KXIP needs the win here – currently they are level with SRH on 10 points, but Punjab has played a game more, and has a negative run rate t(minus 0.044) to SRH’s positive run rate (0.737).
Punjab lost its home game to Bangalore April 13 when the visitors chased down 174 with four balls, and eight wickets, to spare on the back of a Kohli-de Villiers duet (67 off 53 and 59 not out off 38 respectively), despite a Gayle special of 99 not out off just 64 balls.
Punjab has fewer identifiable problems than RCB. In a head to head, Kings matches RCB in terms of scoring rate in the powerplay; it is clearly ahead in the middle overs (Kings in fact has the best scoring rate in the middle phase of all teams, thanks to either Rahul or Gayle going deep with Mayank Agarwal stepping up as well. It is only at the death that RCB is ahead of the Kings.
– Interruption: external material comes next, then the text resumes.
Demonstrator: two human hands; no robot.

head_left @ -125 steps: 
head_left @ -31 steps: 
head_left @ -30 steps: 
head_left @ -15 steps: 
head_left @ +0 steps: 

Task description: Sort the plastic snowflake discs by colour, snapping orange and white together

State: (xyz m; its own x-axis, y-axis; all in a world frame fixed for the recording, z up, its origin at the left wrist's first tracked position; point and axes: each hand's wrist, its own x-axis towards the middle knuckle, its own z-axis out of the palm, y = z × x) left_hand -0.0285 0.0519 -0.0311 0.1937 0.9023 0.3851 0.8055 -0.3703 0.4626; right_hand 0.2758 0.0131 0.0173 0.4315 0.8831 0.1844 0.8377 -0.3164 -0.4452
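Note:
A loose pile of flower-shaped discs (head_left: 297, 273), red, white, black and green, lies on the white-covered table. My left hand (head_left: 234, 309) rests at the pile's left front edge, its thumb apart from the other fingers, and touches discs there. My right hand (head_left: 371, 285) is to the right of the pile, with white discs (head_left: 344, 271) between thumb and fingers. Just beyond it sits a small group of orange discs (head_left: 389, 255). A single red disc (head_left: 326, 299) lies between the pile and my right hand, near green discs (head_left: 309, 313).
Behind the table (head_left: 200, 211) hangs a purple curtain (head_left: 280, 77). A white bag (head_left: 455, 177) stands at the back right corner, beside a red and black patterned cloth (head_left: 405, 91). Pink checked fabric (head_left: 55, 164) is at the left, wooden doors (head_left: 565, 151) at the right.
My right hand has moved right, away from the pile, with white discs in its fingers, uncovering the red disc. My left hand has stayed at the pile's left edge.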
Rahul and Gayle are in prime form – between them, the two openers have scored 820 runs this season including four 50s each (plus a century to Rahul while Gayle has a 99 not out). Gayle opens a tad slow by his standards but then explodes; Rahul starts off smoothly, then settles down to bat deep – note, as exemplar, that while Gayle strikes at 159.46, Rahul goes at 127.88 but against that, Rahul has carried his bat three times in ten innings, providing a rock solid spine for his side.
Where KXIP needs to click is for its power-packed middle order of Mayank Agarwal (227 runs in 9 innings at 139.26), David Miller (179 in eight at 139.06, and the tempestuous Sarfaraz (180 in five knocks at 125.87) to up their collective game so the burden of putting runs on the board does not rest entirely with the Gayle-Rahul combine.
With the ball they have less issues than RCB. Ravi Ashwin (11 wickets) and Mohammed Shami (13 wickets) strike hard and often with Sam Curran chipping in with seven wickets. Murugan Ashwin is the middle order enforcer, bowling with a good economy rate of 6.42.
The Chinnaswamy is one of those grounds where batting bit is easier in the first half of the innings against the harder ball; as it turns soft and bowlers take the pace off, it gets progressively harder. Keep this factor in mind when you consider the run rate chart – KXIP is way better in the powerplay and the middle phase; against that, those are precisely the areas where RCB lags.
And finally: This might seem like sacrilege and is difficult to quantify, but Ravi Ashwin is the shrewder of the two captains, and in a game as balanced as this one is, that can make a difference.